◆ PROBLEM TO SOLVE ◆
Because the listing below is to be kept intact, restate all of it word for word.

Top of SUPPLIED MATERIAL

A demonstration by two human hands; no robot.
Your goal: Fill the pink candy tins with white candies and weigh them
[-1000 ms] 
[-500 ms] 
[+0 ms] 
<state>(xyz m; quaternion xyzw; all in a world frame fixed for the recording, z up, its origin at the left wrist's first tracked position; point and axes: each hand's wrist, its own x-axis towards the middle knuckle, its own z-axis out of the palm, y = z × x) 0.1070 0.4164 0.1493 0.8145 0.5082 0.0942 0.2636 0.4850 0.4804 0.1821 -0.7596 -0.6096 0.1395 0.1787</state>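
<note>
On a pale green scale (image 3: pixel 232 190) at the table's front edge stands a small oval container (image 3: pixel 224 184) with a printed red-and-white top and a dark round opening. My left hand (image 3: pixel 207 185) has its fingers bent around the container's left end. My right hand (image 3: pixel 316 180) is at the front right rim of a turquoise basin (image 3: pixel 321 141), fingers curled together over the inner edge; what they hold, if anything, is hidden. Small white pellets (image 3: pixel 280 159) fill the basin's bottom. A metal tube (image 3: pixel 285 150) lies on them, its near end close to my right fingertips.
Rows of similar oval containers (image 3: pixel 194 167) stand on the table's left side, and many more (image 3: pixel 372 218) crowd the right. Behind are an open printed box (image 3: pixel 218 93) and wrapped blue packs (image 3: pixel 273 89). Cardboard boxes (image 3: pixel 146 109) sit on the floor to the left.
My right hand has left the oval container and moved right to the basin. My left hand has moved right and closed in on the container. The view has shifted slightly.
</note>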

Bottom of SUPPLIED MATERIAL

◆ WRITTEN RESPONSE ◆
A demonstration by two human hands; no robot.
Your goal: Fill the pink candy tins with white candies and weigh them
[-1000 ms] 
[-500 ms] 
[+0 ms] 
<state>(xyz m; quaternion xyzw; all in a world frame fixed for the recording, z up, its origin at the left wrist's first tracked position; point and axes: each hand's wrist, its own x-axis towards the middle knuckle, its own z-axis out of the palm, y = z × x) 0.1070 0.4164 0.1493 0.8145 0.5082 0.0942 0.2636 0.4850 0.4804 0.1821 -0.7596 -0.6096 0.1395 0.1787</state>
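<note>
On a pale green scale (image 3: pixel 232 190) at the table's front edge stands a small oval container (image 3: pixel 224 184) with a printed red-and-white top and a dark round opening. My left hand (image 3: pixel 207 185) has its fingers bent around the container's left end. My right hand (image 3: pixel 316 180) is at the front right rim of a turquoise basin (image 3: pixel 321 141), fingers curled together over the inner edge; what they hold, if anything, is hidden. Small white pellets (image 3: pixel 280 159) fill the basin's bottom. A metal tube (image 3: pixel 285 150) lies on them, its near end close to my right fingertips.
Rows of similar oval containers (image 3: pixel 194 167) stand on the table's left side, and many more (image 3: pixel 372 218) crowd the right. Behind are an open printed box (image 3: pixel 218 93) and wrapped blue packs (image 3: pixel 273 89). Cardboard boxes (image 3: pixel 146 109) sit on the floor to the left.
My right hand has left the oval container and moved right to the basin. My left hand has moved right and closed in on the container. The view has shifted slightly.
</note>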

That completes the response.